Diversi Paesi stanno pensando di ridimensionare o addirittura vietare le navi cariche di bestiame

di Elisa Gosti

Lo scorso dicembre circa 1.800 bovini hanno lasciato la Spagna per raggiungere la Turchia a bordo di una nave, la “Elbeik”. Il viaggio avrebbe dovuto durare circa 11 giorni, dopodiché il bestiame avrebbe dovuto essere venduto, per la maggior parte, a macelli “halal”, dove sarebbero stati uccisi causando loro la minore sofferenza possibile, come prevede la legge religiosa.

Purtroppo le cose sono andate diversamente: nei tre mesi successivi alla partenza, a causa dello scompiglio prodotto dalla pandemia nello shipping globale, la nave non è riuscita a scaricare il proprio cargo. Gli animali, secondo un’azione investigativa svolta dal governo spagnolo, hanno cominciato a morire a bordo della “Elbeik”. Quasi il 10% dei bovini è deceduto e i corpi sono stati gettati a mare, oppure lasciati a deteriorarsi nelle gabbie tra i sopravvissuti. Quando l’unità ha fatto ritorno in Spagna le autorità hanno decretato che i 1.600 animali rimasti vivi fossero comunque troppo malati per essere venduti e dovessero quindi essere abbattuti.

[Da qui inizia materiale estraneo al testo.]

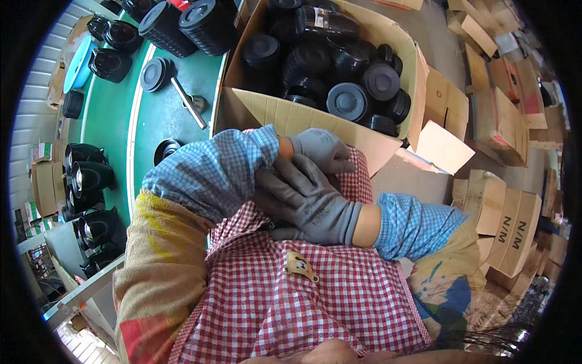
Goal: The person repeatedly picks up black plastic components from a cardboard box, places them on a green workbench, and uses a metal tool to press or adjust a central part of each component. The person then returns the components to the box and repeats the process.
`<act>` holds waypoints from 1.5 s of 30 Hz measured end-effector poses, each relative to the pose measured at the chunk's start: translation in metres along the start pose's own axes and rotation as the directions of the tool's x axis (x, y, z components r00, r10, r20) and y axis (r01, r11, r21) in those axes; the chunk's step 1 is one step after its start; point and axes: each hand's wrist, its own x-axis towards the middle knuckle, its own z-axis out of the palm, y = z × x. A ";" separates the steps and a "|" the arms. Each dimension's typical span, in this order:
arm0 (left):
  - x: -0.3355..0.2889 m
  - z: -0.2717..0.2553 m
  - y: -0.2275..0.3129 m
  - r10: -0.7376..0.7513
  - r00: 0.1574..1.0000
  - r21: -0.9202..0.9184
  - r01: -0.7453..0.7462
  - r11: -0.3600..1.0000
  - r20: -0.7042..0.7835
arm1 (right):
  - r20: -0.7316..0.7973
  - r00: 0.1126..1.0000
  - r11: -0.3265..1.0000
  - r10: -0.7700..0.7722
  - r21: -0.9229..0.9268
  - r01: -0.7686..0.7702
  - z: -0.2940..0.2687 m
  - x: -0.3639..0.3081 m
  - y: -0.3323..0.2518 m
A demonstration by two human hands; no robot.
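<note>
Both my hands wear grey gloves and cross in front of the red-and-white checked apron (315, 297). My left hand (322, 150) reaches across to the right, its fingers curled downward; whatever may be inside them is hidden. Just below it, my right hand (312, 206) points up and left with fingers stretched and spread, close against the left wrist and the apron. Past the hands stands an open cardboard box (273, 112) full of black round plastic parts (347, 101), some with ridged sides and flat discs.
On the left runs a green work surface (112, 130) with stacks of black ridged parts (206, 24), black discs (156, 74) and a metal-handled tool (189, 103). Black glossy housings (91, 177) line its far left. A light-blue basin (79, 64) stands beyond. Cardboard cartons (512, 230) crowd the right.
</note>
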 end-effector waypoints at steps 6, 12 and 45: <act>-0.028 0.034 -0.049 0.400 0.873 -0.384 -0.483 0.787 -0.278 | -0.042 0.980 0.967 -0.195 0.159 0.199 -0.013 -0.024 0.074; 0.012 0.031 -0.018 0.062 0.998 -0.057 -0.062 0.996 -0.006 | 0.030 0.995 0.993 -0.098 -0.067 0.100 0.007 -0.001 0.012; -0.213 -0.025 -0.256 -0.225 0.702 0.480 0.651 0.588 -0.675 | -0.501 0.491 0.646 0.713 0.742 -0.182 0.014 -0.111 0.054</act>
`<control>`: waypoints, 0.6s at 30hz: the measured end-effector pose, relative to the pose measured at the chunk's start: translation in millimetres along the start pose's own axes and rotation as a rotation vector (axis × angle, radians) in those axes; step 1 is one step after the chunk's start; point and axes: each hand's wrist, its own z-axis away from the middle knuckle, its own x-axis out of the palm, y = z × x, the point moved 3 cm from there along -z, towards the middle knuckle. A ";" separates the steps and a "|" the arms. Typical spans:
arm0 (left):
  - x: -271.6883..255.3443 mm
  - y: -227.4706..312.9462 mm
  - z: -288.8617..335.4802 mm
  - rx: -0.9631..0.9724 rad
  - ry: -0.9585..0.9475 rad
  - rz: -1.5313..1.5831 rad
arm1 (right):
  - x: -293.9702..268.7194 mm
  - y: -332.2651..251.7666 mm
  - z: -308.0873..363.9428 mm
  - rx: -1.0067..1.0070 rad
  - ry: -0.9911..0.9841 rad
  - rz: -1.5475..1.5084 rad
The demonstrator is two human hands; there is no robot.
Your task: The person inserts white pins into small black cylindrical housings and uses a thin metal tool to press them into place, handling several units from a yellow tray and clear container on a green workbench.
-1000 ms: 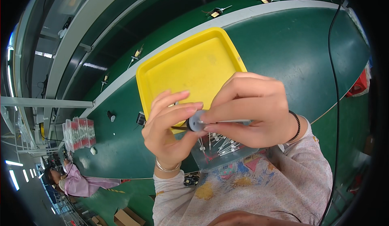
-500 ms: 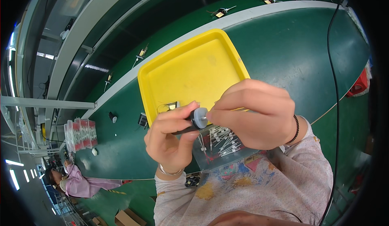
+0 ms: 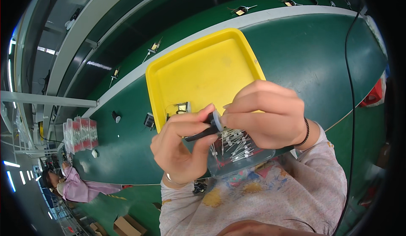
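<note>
Close in front of me, my left hand [image 3: 179, 151] is closed around a black part with a round grey disc [image 3: 218, 120] at its end. The disc faces my right hand [image 3: 268, 115]. Thumb and index finger of that hand are pinched together at the disc's face; whatever they hold is hidden. Below both hands stands a clear plastic box [image 3: 241, 164] with many thin white and metallic pieces and some red ones. Behind them lies a yellow tray [image 3: 203, 75], with a small wired component [image 3: 182, 107] at its near left corner.
On the green table [image 3: 300, 58], a black block [image 3: 149, 121] and a black cylindrical piece [image 3: 116, 116] lie left of the tray. Clear boxes [image 3: 80, 134] stand farther left. Wired parts [image 3: 241, 10] sit along the green strip beyond. A black cable [image 3: 347, 62] hangs right. Another person [image 3: 80, 185] is far left.
The disc has turned more edge-on, and the metal pin that showed between it and my right fingertips is now hidden. My right fingers are closer to the disc. The view has shifted slightly.
</note>
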 end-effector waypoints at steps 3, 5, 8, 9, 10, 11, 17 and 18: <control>1.8 4.7 0.8 0.087 -0.016 -0.154 | 2.1 -2.8 -0.8 -0.029 0.107 0.115; -1.9 -6.0 -2.9 0.073 -0.040 -0.073 | 0.5 3.8 -1.9 -0.036 0.046 0.077; -0.4 -34.7 -11.0 -0.132 -0.074 0.271 | -3.1 25.8 -9.4 0.159 -0.075 -0.018; 3.0 -46.2 -13.3 -0.329 -0.081 0.533 | -2.8 30.3 -14.1 0.153 -0.077 -0.017; 6.0 -48.9 -16.7 -0.352 -0.099 0.600 | -2.4 37.3 -19.4 0.332 0.003 -0.192; 5.1 -51.3 -18.8 -0.346 -0.095 0.598 | -1.3 44.3 -22.9 0.511 0.084 -0.367; 7.4 -56.3 -17.4 -0.519 -0.081 0.716 | 8.6 55.8 -24.2 0.525 -0.016 -0.438; 9.4 -57.7 -17.5 -0.517 -0.080 0.718 | 8.0 56.5 -22.6 0.525 0.022 -0.456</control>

Quello della Elbeik è diventato un caso esemplificativo di un tema molto controverso che riguarda la compravendita internazionale del bestiame, un mercato con un giro d’affari di circa 18 miliardi di dollari. La pandemia ha peggiorato significativamente le condizioni di “sopravvivenza” di due miliardi di mucche, pecore, capre, maiali e polli che vengono esportati ogni anno e gli epidemiologi si sono uniti nella richiesta di profonde riforme in questo settore. Gli animali sono stati bloccati nel corso del transito per un periodo più lungo di quello previsto e le ispezioni relative alla sicurezza sono state fortemente ridimensionate. Ma non solo: la pandemia ha anche modificato la sensibilità rispetto ai rischi che animali malati possono portare all’umanità e, proprio per questo motivo, un numero crescente di paesi del mondo sta limitando e dismettendo la tratta del bestiame.

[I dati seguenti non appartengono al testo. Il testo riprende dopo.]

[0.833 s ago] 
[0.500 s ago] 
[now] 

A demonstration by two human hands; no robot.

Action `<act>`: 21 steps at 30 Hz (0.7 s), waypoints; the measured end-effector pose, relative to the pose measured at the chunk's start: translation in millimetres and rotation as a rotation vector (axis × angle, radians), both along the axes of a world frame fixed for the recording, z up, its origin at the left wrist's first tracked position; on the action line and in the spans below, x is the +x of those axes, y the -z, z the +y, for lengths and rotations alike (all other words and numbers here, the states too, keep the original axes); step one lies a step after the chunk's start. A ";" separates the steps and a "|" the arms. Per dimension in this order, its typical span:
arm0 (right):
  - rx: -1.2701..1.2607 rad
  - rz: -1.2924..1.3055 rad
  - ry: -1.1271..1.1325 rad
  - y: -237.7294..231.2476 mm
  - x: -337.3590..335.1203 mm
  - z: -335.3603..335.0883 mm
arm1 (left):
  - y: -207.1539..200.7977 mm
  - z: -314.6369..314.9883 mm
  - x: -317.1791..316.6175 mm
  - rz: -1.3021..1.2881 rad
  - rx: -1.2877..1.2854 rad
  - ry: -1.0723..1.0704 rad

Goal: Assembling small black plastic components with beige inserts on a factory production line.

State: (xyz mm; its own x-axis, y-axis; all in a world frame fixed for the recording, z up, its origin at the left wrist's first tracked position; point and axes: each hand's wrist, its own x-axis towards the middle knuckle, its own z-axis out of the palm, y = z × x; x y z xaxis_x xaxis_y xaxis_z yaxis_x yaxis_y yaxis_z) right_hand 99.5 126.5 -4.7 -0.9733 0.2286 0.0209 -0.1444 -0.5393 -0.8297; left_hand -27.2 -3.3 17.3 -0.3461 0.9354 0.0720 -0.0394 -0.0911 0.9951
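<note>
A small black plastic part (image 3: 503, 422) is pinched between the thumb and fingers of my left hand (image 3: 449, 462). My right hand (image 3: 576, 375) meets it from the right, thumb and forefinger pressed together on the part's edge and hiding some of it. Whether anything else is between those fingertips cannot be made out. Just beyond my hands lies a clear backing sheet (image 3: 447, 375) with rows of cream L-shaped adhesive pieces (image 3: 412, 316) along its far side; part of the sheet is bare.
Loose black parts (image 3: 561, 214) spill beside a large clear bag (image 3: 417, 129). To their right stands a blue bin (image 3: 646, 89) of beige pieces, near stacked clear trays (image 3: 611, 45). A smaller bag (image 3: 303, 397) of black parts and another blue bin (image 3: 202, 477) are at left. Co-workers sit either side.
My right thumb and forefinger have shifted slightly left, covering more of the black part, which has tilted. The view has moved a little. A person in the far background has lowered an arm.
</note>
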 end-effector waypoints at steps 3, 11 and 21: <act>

«Quando di parla di welfare degli animali e, quindi, del benessere di questi ultimi, il trasporto via mare rappresenta un vero e proprio buco nero – spiega Thomas Waitz, un fattore austriaco che è anche parlamentare europeo e fa parte di un’apposita commissione incaricata di realizzare azioni migliorative alla norma che regola il commercio internazionale di animali – Il trasporto via mare ricade al di fuori di ogni regolamentazione e di ogni standard riguardante il benessere del bestiame. Il punto fondamentale è che non è una situazione fine a se stessa: la salute pubblica può dirsi a rischio se gli animali vengono trasportati in condizioni tali da favorire la proliferazione di germi e batteri».

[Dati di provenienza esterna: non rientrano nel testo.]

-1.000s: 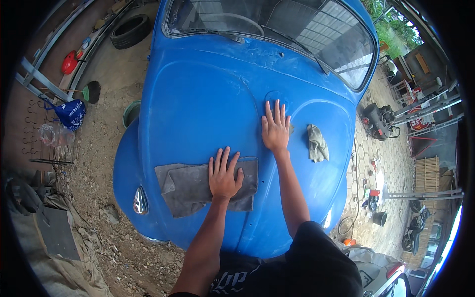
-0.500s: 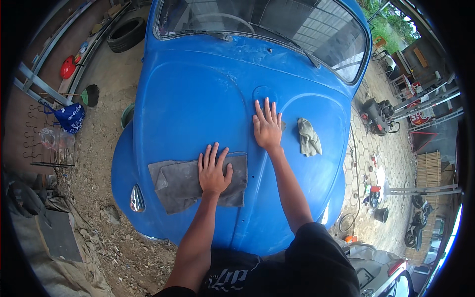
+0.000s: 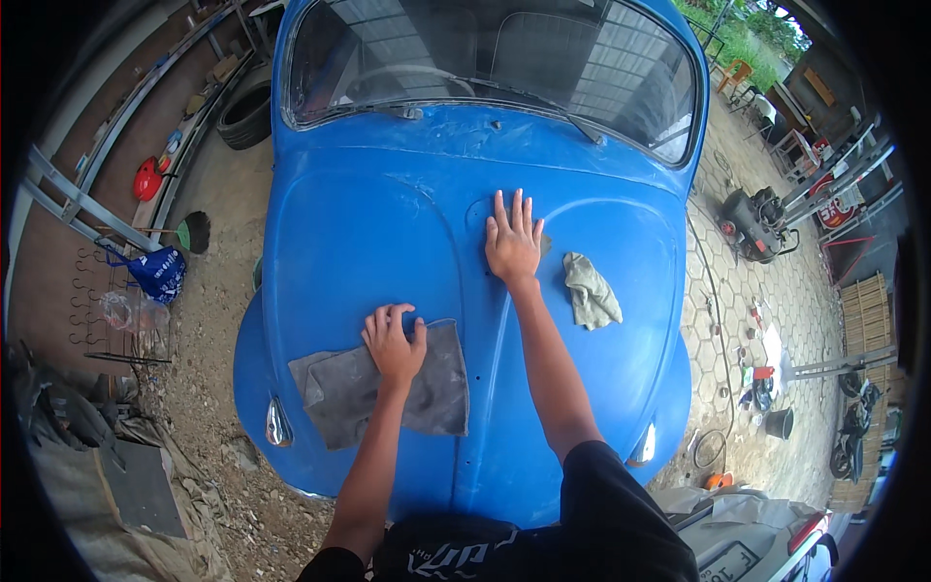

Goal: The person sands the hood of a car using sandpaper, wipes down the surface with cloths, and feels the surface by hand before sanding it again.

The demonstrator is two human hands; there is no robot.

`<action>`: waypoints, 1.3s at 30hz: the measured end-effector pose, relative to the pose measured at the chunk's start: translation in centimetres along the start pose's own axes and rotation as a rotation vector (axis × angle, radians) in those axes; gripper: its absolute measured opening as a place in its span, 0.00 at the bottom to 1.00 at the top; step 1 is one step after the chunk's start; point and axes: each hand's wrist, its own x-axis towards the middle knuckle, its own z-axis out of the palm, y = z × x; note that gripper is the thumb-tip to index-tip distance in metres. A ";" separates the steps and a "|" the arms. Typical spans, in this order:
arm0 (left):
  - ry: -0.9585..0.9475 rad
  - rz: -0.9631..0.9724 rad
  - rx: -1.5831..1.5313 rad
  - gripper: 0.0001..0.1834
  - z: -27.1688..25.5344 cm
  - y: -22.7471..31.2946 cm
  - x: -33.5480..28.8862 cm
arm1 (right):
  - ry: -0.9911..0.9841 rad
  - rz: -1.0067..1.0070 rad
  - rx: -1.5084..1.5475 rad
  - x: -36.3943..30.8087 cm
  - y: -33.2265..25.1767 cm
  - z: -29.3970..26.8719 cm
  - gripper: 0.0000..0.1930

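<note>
My right hand (image 3: 513, 245) lies flat on the blue car hood (image 3: 359, 233), fingers stretched, near its raised centre ridge. A small brownish patch shows beside that hand; I cannot tell whether it is a thing or a mark. To its right rests a crumpled grey-green rag (image 3: 591, 291). My left hand (image 3: 395, 347) is at the upper edge of a grey cloth (image 3: 434, 388) spread on the hood's lower left. Its fingers are curled over that edge and seem to grip it; the fingertips are partly hidden.
Beyond the hood are the windshield (image 3: 495, 63) and wipers. A tyre (image 3: 246, 116), a blue bag (image 3: 158, 274) and a red helmet-like object (image 3: 147, 179) are on the left. An engine-like machine (image 3: 758, 225) and a dark bucket (image 3: 779, 423) stand on the right paving.
My left hand's fingers went from stretched flat on the grey cloth to curled at its upper edge, and the cloth's edge has shifted. My right hand stays flat on the hood. The view has shifted.
</note>
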 end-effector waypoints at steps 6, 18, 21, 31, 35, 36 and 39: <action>0.167 0.194 0.048 0.14 5.3 1.4 17.9 | -0.032 0.118 -0.020 7.9 -1.2 1.1 0.29; 0.175 0.130 -0.119 0.08 7.5 3.4 22.2 | -0.057 -0.124 -0.069 3.2 -3.8 -1.5 0.27; 0.074 0.104 -0.275 0.08 7.4 2.0 22.9 | -0.151 -0.205 -0.120 -1.0 -6.2 -1.8 0.26; 0.162 0.193 0.037 0.19 7.3 1.1 21.2 | -0.139 -0.149 -0.121 -1.1 -6.6 -0.6 0.27; -0.006 0.225 0.080 0.24 7.0 0.8 21.5 | -0.133 -0.127 -0.114 -0.9 -5.7 -1.3 0.28; -0.014 0.233 0.075 0.24 7.1 0.6 21.3 | -0.088 -0.119 -0.081 1.4 -5.0 -1.1 0.28; -0.036 0.309 0.081 0.24 7.3 1.0 21.2 | -0.045 -0.023 -0.129 4.9 -3.5 -1.0 0.28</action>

L’Unione Europea, che conta circa il 75% delle esportazioni di animali vivi è “incapace di garantire il welfare del bestiame”: a dichiararlo è un report ad hoc, la cui realizzazione è stata richiesta dalla commissione incaricata, che raccomanda un’immediata e profonda revisione della regolamentazione in materia, soprattutto con riguardo all’azione degli esportatori.